__GOAL OF THE EXERCISE__. Write out the whole listing exactly; no images belong in it.
Start of DATASET EXCERPT
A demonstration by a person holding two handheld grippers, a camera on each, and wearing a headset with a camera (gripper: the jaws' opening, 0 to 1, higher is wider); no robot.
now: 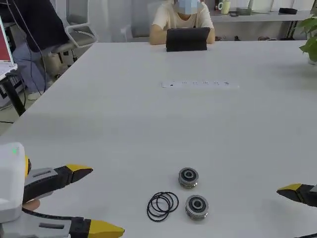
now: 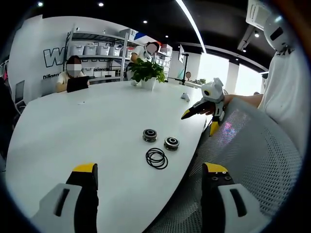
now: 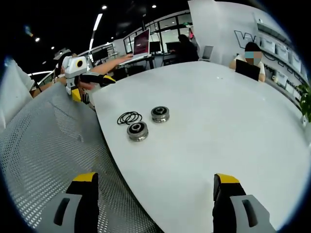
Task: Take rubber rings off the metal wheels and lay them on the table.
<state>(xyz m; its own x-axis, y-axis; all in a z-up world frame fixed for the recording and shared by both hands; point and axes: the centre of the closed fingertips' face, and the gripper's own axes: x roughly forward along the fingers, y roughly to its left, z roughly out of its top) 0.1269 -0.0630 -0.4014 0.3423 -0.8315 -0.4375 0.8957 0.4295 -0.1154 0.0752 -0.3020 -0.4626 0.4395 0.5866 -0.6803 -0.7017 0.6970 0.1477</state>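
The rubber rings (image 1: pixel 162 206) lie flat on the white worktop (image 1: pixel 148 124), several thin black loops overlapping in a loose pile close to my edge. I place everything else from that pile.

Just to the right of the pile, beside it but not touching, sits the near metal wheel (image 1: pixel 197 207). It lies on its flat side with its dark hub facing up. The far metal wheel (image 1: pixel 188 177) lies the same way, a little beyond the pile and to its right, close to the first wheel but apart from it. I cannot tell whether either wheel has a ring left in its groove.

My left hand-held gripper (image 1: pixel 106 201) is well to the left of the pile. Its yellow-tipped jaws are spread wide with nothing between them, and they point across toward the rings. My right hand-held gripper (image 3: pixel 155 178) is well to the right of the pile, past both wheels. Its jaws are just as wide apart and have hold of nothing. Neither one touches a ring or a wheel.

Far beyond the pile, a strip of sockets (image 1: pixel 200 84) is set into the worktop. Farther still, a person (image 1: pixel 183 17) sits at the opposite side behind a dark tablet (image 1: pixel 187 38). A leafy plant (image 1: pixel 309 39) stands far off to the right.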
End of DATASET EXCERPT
__FINISHED TASK__.
A demonstration by a person holding two handheld grippers, a camera on each, and wearing a headset with a camera (gripper: the jaws' opening, 0 to 1, higher is wider); no robot.
now: 
now: 
now: 
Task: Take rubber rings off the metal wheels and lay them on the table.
<state>(xyz m; its own x-axis, y-axis; all in a z-up world frame fixed for the recording and shared by both hands; point and axes: the centre of the closed fingertips' face, and the gripper's own axes: x roughly forward along the fingers, y roughly to its left, z roughly out of its top) 0.1269 -0.0630 -0.4014 0.3423 -0.8315 -0.4375 0.8957 0.4295 -0.1154 0.0752 -0.3020 -0.4626 0.4395 0.5866 -0.6803 -0.7017 0.6970 0.1477</state>
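The rubber rings (image 1: pixel 162 206) lie flat on the white worktop (image 1: pixel 148 124), several thin black loops overlapping in a loose pile close to my edge. I place everything else from that pile.

Just to the right of the pile, beside it but not touching, sits the near metal wheel (image 1: pixel 197 207). It lies on its flat side with its dark hub facing up. The far metal wheel (image 1: pixel 188 177) lies the same way, a little beyond the pile and to its right, close to the first wheel but apart from it. I cannot tell whether either wheel has a ring left in its groove.

My left hand-held gripper (image 1: pixel 106 201) is well to the left of the pile. Its yellow-tipped jaws are spread wide with nothing between them, and they point across toward the rings. My right hand-held gripper (image 3: pixel 155 178) is well to the right of the pile, past both wheels. Its jaws are just as wide apart and have hold of nothing. Neither one touches a ring or a wheel.

Far beyond the pile, a strip of sockets (image 1: pixel 200 84) is set into the worktop. Farther still, a person (image 1: pixel 183 17) sits at the opposite side behind a dark tablet (image 1: pixel 187 38). A leafy plant (image 1: pixel 309 39) stands far off to the right.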

The output shown is complete.